Strength is an important attribute that supplements technique. If both were technical at the same level, and luck wasnt a factor, the attributes of the person becomes the deciding factor (which can be speed, strength, etc.).

I have heard how many styles say they can defeat strength, and dont require any strength in a live resisting enviornment. I have yet to see one. Even in grappling arts, a degree of struggle relying on muscle happens, like when an opponent is forcing your arm straight into an arm bar and you cant technically roll out of it until your reposition your arm, or when you are almost caught in the rear naked choke but you hold on vainly to the persons arm so he cant slip it around your neck. I have rolled with grapplers that were like water (as they say), but even they get caught in a situation where other attributes are needed.

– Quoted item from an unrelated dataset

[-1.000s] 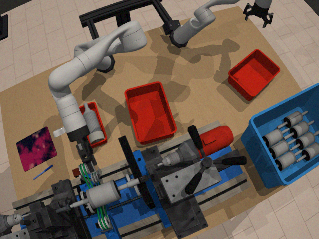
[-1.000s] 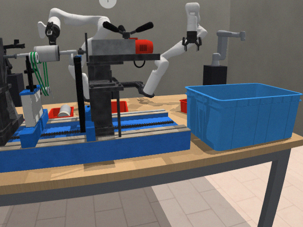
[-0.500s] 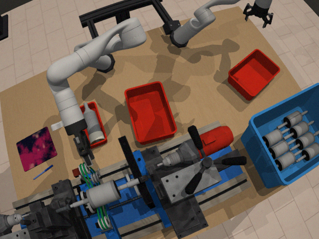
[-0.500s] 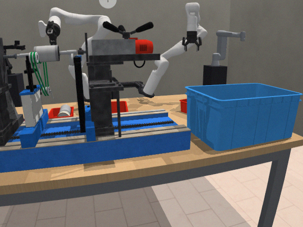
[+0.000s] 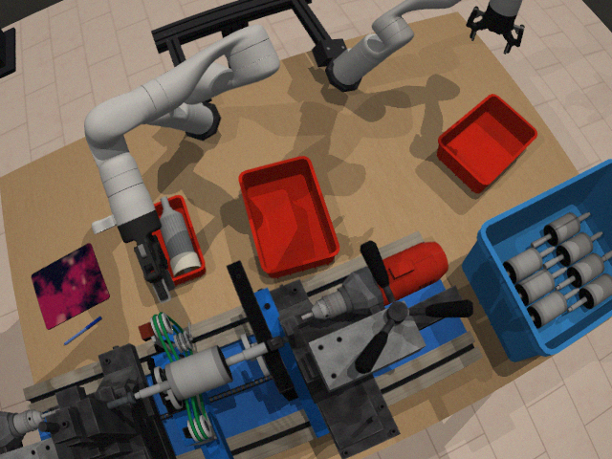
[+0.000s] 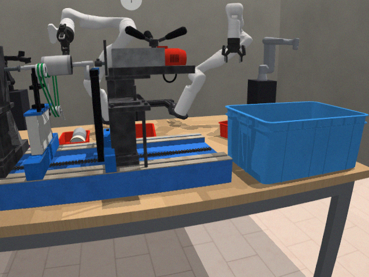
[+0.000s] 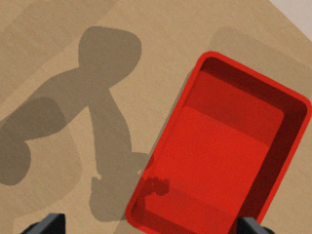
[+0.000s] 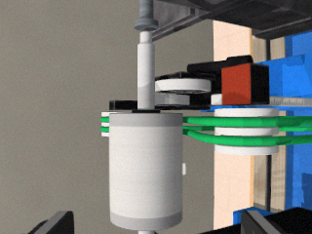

For striking its the same. The power output of a 190lber and a 120lber would be dramatically different if both were technically the same.


----------



## Brother John (May 6, 2010)

In my way of thinking...
if physical prowess (which to me has to do with a lot more than just physical strength) in one person and Technical skill of the other person are equally offset:
Person A = Prowess +5 and tech ability +10
Person B = Prowess +10 and tech ability +5
Then Technical skill will win. 


But I agree with what others have said: cultivating BOTH physical prowess (strength + more) AND technical skill is BEST and should be a warrior's goal.

Your Brother
John


----------



## Aiki Lee (May 6, 2010)

Muscular stength really shouldn't be a deciding factor in a technique. Skillfull martial artists can take an opponent's balance rendering the opponents muscular strength as ineffective.

That said, there is obviously nothing to LOSE from being physically strong. I just wouldn't depend on it. Personally I think stamina is more important; ya never know how many guys you have to fight before you turn tail and have to escape.


----------